Nikola Tesla
continued....
Marconi v. U.S. had begun as an action to recover licensing
fees from the government for its use of certain radio equipment during World
War 1. Although Marconi Wireless had ceased to exist after 1919, its patents
and other property having been absorbed by RCA, it reserved the right to
pursue this litigation. The legal ghost that Marconi Wireless had become won
a victory in the U.S. Court of Claims to the tune of $42,984.93, but only by
the thinnest edge: survival of a single claim among the many in the patent.
The government appealed to the Supreme Court.
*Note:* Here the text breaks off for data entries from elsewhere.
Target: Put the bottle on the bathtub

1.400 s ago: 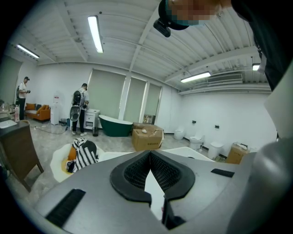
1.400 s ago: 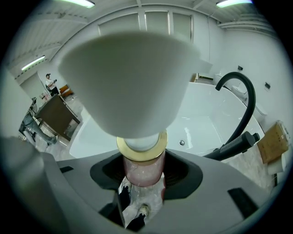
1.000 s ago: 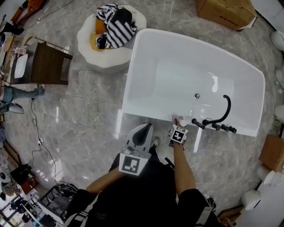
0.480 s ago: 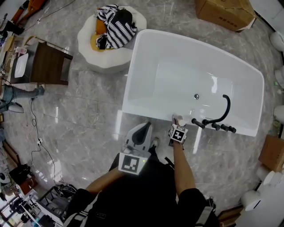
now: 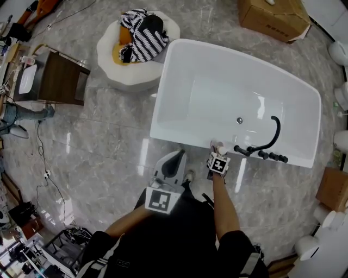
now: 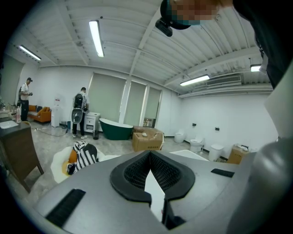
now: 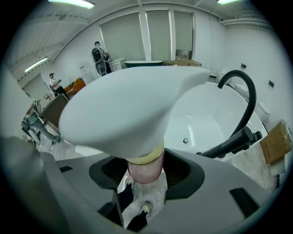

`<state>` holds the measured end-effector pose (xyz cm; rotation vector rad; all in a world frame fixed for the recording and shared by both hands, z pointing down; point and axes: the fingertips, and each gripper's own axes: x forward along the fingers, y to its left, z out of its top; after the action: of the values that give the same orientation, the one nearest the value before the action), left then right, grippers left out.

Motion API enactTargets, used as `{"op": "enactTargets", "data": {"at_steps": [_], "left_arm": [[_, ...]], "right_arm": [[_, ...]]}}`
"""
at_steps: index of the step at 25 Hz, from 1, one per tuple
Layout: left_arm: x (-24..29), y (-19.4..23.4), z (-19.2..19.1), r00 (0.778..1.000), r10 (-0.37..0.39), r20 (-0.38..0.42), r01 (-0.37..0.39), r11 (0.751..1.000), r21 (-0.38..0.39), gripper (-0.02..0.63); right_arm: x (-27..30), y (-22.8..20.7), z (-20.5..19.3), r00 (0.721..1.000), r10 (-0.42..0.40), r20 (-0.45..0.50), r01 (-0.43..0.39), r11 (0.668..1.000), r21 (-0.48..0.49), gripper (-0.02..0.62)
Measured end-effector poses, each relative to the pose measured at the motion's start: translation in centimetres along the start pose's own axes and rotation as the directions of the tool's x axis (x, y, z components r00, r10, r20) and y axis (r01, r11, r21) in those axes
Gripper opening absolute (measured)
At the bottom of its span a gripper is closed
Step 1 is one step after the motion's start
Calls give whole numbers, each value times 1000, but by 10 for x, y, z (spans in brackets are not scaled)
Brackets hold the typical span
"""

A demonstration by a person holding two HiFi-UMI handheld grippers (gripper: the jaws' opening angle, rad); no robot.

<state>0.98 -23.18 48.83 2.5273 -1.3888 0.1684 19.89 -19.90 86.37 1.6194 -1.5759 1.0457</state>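
A pink bottle (image 5: 219,147) with a broad white cap (image 7: 123,109) stands upright in my right gripper (image 5: 217,152), at the near rim of the white bathtub (image 5: 163,92). In the right gripper view the jaws are shut on the bottle's pink body (image 7: 144,167), with the tub basin (image 7: 206,121) beyond it. Whether the bottle's base touches the rim is hidden. My left gripper (image 5: 175,160) hangs close to my body, short of the tub and above the floor. It is shut with nothing in it, and its pads (image 6: 137,171) meet at the tips.
A black curved faucet (image 5: 267,143) with knobs sits on the tub's near rim, right of the bottle. A white pouf with striped clothes (image 5: 137,43) lies beyond the tub's left end. Around the tub are a cardboard box (image 5: 272,16), a wooden table (image 5: 57,80) and floor cables (image 5: 46,163).
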Motion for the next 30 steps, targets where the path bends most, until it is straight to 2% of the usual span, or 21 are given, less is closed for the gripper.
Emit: {"op": "enactTargets", "data": {"at_steps": [10, 17, 22, 30], "left_arm": [[-25, -1, 3, 1000, 13, 25, -13, 1000, 13, 17], [-42, -11, 6, 999, 6, 46, -6, 1000, 11, 17], [-59, -27, 3, 999, 1, 52, -2, 1000, 13, 17], [-100, -71, -4, 998, -4, 62, 0, 998, 69, 17]], "right_arm": [[-12, 2, -10, 999, -21, -28, 21, 1000, 1, 229], [-35, 5, -31, 998, 3, -66, -3, 1000, -7, 230], [-62, 7, -47, 997, 58, -57, -59, 998, -17, 227], [-126, -1, -52, 993, 97, 68, -99, 995, 33, 116]]}}
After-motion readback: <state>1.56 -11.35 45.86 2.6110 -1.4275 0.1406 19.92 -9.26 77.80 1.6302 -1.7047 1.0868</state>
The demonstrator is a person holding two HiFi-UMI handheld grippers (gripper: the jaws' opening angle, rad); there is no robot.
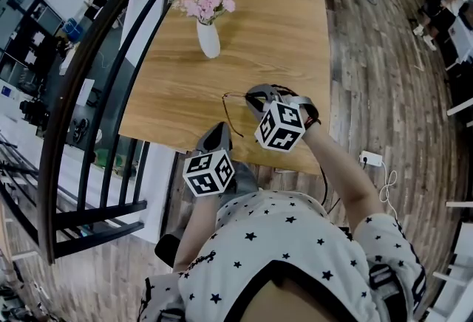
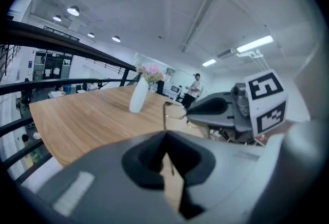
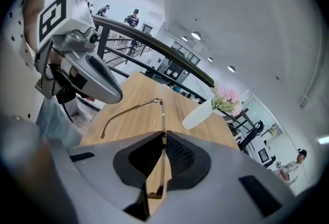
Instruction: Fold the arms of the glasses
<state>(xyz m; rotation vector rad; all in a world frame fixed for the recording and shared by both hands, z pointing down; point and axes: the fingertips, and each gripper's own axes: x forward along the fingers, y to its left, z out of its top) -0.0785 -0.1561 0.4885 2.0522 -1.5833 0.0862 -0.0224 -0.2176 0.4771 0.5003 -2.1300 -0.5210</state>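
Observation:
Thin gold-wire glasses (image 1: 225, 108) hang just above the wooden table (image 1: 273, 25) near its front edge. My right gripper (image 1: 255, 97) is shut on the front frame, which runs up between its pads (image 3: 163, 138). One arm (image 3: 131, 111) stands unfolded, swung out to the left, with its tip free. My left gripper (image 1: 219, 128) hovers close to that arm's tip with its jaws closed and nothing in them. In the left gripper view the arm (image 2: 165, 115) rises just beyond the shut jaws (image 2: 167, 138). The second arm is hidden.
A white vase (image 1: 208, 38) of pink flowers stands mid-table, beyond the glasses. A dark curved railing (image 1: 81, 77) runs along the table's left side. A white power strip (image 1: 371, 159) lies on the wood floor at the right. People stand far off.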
In the course of its eighty–page decision, the Court found it
necessary to rule on many points of law, procedure, and fact, including the
facts, or history, of radio development. Its consideration relied heavily on
what it named a radio communication system with "two tuned circuits each at
the transmitter and receiver, all four tuned to the same frequency," by
which it meant tuned antenna (output / input) and oscillator (signal /
detector) circuits coupled by transformers in each piece of equipment. But
this should not be confused with the four circuits of a later, more
sophisticated Tesla patent (No. 723,188), in which two different frequencies
are transmitted and received–to eliminate a degree of noise and (though the
Patent Office contested the claim) to allow greater privacy of transmission.
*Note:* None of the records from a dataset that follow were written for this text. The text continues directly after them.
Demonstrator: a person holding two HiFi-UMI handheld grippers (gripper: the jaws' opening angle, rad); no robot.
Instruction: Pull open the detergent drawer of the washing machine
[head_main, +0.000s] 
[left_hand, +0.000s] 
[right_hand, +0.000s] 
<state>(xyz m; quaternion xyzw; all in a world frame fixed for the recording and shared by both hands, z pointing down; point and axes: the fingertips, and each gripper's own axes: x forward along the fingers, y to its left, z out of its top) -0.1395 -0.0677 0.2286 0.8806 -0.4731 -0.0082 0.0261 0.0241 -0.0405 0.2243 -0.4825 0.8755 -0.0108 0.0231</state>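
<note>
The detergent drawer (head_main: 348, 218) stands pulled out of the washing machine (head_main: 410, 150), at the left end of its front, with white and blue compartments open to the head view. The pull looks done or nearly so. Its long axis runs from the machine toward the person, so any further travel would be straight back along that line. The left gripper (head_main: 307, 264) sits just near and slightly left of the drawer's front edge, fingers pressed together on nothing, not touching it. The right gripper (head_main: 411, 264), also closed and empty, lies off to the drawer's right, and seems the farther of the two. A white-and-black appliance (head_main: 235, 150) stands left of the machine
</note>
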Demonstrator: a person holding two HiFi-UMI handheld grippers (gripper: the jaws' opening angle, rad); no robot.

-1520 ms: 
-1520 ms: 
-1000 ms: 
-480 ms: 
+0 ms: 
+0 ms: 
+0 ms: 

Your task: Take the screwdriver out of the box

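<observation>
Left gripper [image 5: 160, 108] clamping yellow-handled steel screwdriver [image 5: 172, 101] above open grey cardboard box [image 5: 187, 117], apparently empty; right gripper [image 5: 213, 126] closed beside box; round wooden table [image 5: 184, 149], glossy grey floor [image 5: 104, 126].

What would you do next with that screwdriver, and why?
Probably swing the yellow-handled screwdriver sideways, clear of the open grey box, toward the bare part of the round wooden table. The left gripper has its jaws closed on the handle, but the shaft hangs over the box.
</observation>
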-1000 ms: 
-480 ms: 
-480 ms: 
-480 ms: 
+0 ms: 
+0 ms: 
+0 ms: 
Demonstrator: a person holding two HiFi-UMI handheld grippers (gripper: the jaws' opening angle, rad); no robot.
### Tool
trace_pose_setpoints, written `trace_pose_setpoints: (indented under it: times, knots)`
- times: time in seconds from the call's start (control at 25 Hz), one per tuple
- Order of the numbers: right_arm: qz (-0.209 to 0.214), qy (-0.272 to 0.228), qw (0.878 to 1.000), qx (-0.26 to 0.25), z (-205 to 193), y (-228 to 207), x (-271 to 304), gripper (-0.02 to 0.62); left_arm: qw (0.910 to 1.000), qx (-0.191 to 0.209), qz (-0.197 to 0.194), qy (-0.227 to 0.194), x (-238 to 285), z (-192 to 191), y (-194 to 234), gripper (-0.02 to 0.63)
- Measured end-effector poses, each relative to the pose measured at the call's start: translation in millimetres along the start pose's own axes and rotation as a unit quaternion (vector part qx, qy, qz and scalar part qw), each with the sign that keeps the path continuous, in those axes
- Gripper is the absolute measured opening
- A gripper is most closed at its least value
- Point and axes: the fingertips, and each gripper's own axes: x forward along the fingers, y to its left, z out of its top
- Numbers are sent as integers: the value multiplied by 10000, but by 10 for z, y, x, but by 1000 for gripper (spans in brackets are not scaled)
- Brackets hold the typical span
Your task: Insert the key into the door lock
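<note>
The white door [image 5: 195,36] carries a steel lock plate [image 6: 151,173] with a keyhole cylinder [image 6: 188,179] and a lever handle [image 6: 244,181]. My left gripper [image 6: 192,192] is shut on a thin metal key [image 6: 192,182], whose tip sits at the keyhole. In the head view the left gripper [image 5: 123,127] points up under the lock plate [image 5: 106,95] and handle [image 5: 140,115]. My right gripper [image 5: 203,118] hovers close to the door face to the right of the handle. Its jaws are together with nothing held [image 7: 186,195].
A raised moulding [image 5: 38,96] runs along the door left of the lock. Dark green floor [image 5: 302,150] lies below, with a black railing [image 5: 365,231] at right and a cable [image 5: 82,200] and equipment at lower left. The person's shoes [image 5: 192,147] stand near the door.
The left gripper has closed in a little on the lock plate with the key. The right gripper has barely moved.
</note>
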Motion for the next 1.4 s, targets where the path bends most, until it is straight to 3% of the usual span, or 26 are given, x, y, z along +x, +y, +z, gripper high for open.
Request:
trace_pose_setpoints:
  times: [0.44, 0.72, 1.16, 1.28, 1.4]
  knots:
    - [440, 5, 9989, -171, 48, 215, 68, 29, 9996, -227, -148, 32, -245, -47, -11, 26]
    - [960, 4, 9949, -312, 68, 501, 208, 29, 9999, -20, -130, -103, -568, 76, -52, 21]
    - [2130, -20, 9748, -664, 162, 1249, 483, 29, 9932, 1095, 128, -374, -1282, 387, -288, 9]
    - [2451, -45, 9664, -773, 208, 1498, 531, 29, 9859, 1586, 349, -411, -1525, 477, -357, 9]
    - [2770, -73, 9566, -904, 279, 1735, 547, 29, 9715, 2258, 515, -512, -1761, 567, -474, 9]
A majority of the Court found, after tracing the lineage of
radio through Maxwell, Hertz, Lodge, Tesla, and Crookes, the basic Marconi
patent (No. 763,772, filed Nov. 1900) used nothing not already included in
Tesla's earlier patent No. 645,576 (filed Sept. 1897), except for the
presence in Marconi's design of an inductively tuneable antenna. (And the
antenna element under discussion-Lodge's patent, No. 609,104-was bought from
Lodge by Marconi.) The Court went on to note that Stone's radio patent (No.
714,756) completely anticipated Marconi's, antenna included. Stone, by the
way, had always credited Tesla with the first basic, workable design, saying
of his own patent it was "practically the same as that employed by Tesla"
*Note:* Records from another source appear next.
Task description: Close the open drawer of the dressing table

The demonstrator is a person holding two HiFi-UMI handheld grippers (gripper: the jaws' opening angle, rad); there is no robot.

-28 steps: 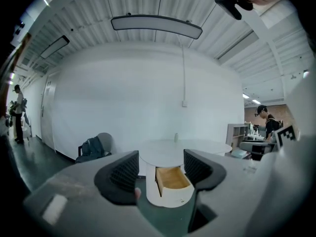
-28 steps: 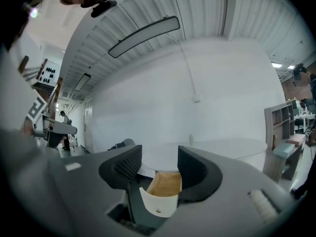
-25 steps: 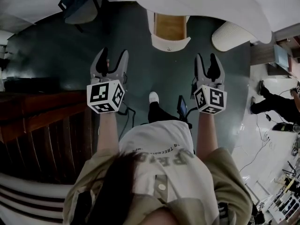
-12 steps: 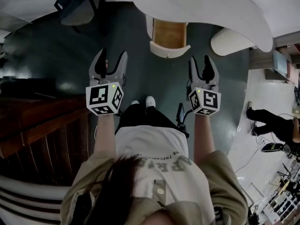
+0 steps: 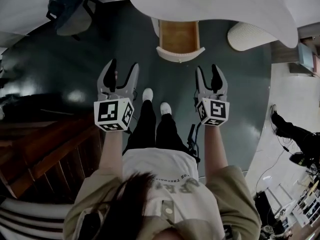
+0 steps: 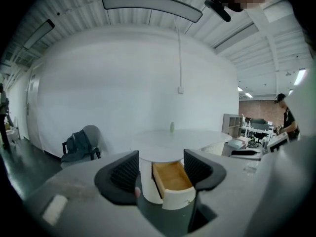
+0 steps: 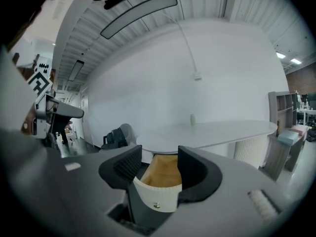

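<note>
The white dressing table (image 5: 215, 6) fills the top of the head view, and its drawer (image 5: 179, 36) stands pulled out, showing a wooden inside and a curved white front (image 5: 181, 55). My left gripper (image 5: 123, 67) is open and empty, short of the drawer and to its left. My right gripper (image 5: 208, 69) is open and empty too, just short of the front's right end. In the left gripper view the drawer (image 6: 170, 176) shows between the jaws of the left gripper (image 6: 160, 169). In the right gripper view the drawer front (image 7: 155, 196) sits close between the jaws of the right gripper (image 7: 159, 169).
A chair with a dark backpack (image 5: 70, 9) stands left of the table. A white ribbed bin (image 5: 250, 36) sits at its right. Dark wooden furniture (image 5: 45, 139) runs along the left. Another person (image 5: 295, 134) is at the far right. A small bottle (image 6: 172, 127) stands on the tabletop.
Both grippers have moved forward and lower, closer to the drawer. The person holding them has stepped toward the table. The jaws stay open.
</note>
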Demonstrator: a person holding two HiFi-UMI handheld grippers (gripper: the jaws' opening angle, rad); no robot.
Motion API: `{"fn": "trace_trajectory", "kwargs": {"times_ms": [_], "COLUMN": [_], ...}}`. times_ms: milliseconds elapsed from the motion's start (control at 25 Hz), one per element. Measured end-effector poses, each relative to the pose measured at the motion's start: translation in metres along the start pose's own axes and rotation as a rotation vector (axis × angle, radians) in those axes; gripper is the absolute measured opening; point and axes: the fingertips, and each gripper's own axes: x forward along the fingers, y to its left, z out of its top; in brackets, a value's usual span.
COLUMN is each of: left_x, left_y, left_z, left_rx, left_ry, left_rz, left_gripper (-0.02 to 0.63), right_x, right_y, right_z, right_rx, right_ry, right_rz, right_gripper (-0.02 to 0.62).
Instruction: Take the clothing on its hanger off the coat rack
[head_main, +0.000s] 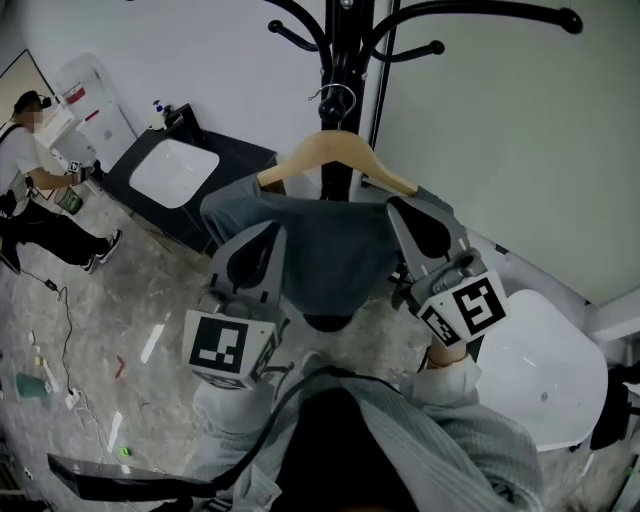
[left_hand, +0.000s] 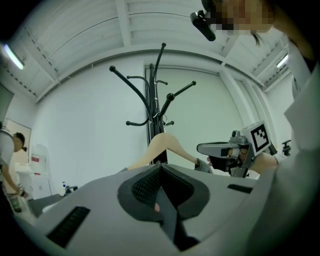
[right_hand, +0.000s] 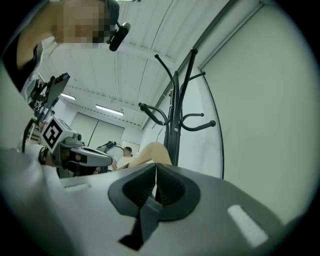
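A black coat rack (head_main: 338, 60) stands against the wall. From it hangs a wooden hanger (head_main: 335, 148) by a metal hook, with a grey-blue garment (head_main: 335, 250) draped over it. My left gripper (head_main: 272, 232) is shut, its tips at the garment's left shoulder. My right gripper (head_main: 398, 205) is shut too, by the hanger's right arm. In the left gripper view the jaws (left_hand: 161, 167) meet just below the hanger (left_hand: 162, 145). In the right gripper view the shut jaws (right_hand: 155, 167) sit under the hanger (right_hand: 150, 152) beside the rack (right_hand: 175, 115). Whether either pinches fabric is hidden.
A person (head_main: 30, 190) stands at the far left on the marble floor, with cables nearby. A white basin (head_main: 175, 170) sits in a dark counter behind the rack's left. A white round tub (head_main: 540, 370) is at my right. The wall runs close behind the rack.
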Motion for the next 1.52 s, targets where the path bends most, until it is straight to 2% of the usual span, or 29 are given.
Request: {"fn": "trace_trajectory", "kwargs": {"times_ms": [200,400,560,640,760,920,1120,1240,1280,1320,1520], "left_x": [0.024,0.036,0.045,0.049,0.065,0.080,0.090,0.093,0.093,0.093,0.093], "left_y": [0.021,0.038,0.041,0.040,0.040,0.028,0.024,0.026,0.025,0.025,0.022], "left_z": [0.023,0.035,0.038,0.031,0.016,-0.003,-0.017,-0.017,-0.017,-0.017,-0.018], "left_rx": [0.125,0.274,0.352,0.386,0.423,0.446,0.452,0.461,0.454,0.444,0.387], "left_ry": [-0.019,-0.013,0.016,0.060,0.127,0.154,0.172,0.172,0.174,0.177,0.205], "left_rz": [-0.207,-0.332,-0.487,-0.573,-0.655,-0.735,-0.773,-0.787,-0.797,-0.810,-0.870], "left_gripper": [0.005,0.010,0.139,0.177,0.189,0.189,0.185,0.089,0.087,0.086,0.077], "right_x": [0.010,0.019,0.027,0.032,0.039,0.043,0.051,0.054,0.055,0.056,0.054], "right_y": [-0.023,-0.030,-0.032,-0.033,-0.032,-0.027,-0.017,-0.017,-0.019,-0.020,-0.021], "right_z": [0.014,0.012,0.008,0.002,-0.015,-0.037,-0.055,-0.061,-0.062,-0.062,-0.061], "right_rx": [-0.087,-0.168,-0.165,-0.150,-0.150,-0.133,-0.128,-0.150,-0.151,-0.150,-0.164], "right_ry": [0.028,0.125,0.217,0.271,0.382,0.509,0.570,0.587,0.591,0.595,0.605], "right_rz": [0.018,0.164,0.315,0.392,0.492,0.600,0.665,0.657,0.647,0.642,0.629], "right_gripper": [0.006,0.040,0.111,0.131,0.144,0.144,0.142,0.087,0.051,0.044,0.043]}}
–but with the valuable refinements of a tuneable antenna and design
adjustments to "swamp" parasitic oscillations in the transmitter.
Even the patent history of Marconi No. 763,772 showed serious
blemishes: it had been rejected outright by the Patent Office and was only
wrangled into being by persistent renewal and argument of Marconi's lawyers.
With the facts thus marshaled, and observing that no amount of commercial
success could save Marconi's patent, the Court held it invalid.
The decision was stunning, especially in view of the ease
with which the Marconi patent had prevailed in earlier suits. In a 1914 case
one federal judge found singular value in Marconi's use of a ground
connection, and heaped praises on him as the indubitable inventor of radio.
Nearly thirty years later, writing in dissent of Marconi v. U.S., justice
Frankfurter would credit only Marconi with having the "flash," the stroke of
genius, that unites disparate elements into a fundamentally new process or
device. Yet he could not identify wherein Marconi's patent differed from
those that had come before.
More than one judge has lamented the court's role as
scientific referee, for it often has little in resources or temperament to
give the job an assured performance. Utterly specious notions persisted for
years, in and out of court, over such things as a ground connection-chaff
thrown into the proceedings by lawyers hoping to add technical mystery and
confusion. (There is a ground in all of Tesla's patent specifications, and
in everyone else's equipment, too.)
Slowly, perhaps a little grudgingly, writers of scientific
history have enlarged their paragraphs on the development of radio, giving
Tesla the credit he is due. Surely, as the patents show, if that
all–unifying "flash" came to any man, it was Nikola Tesla.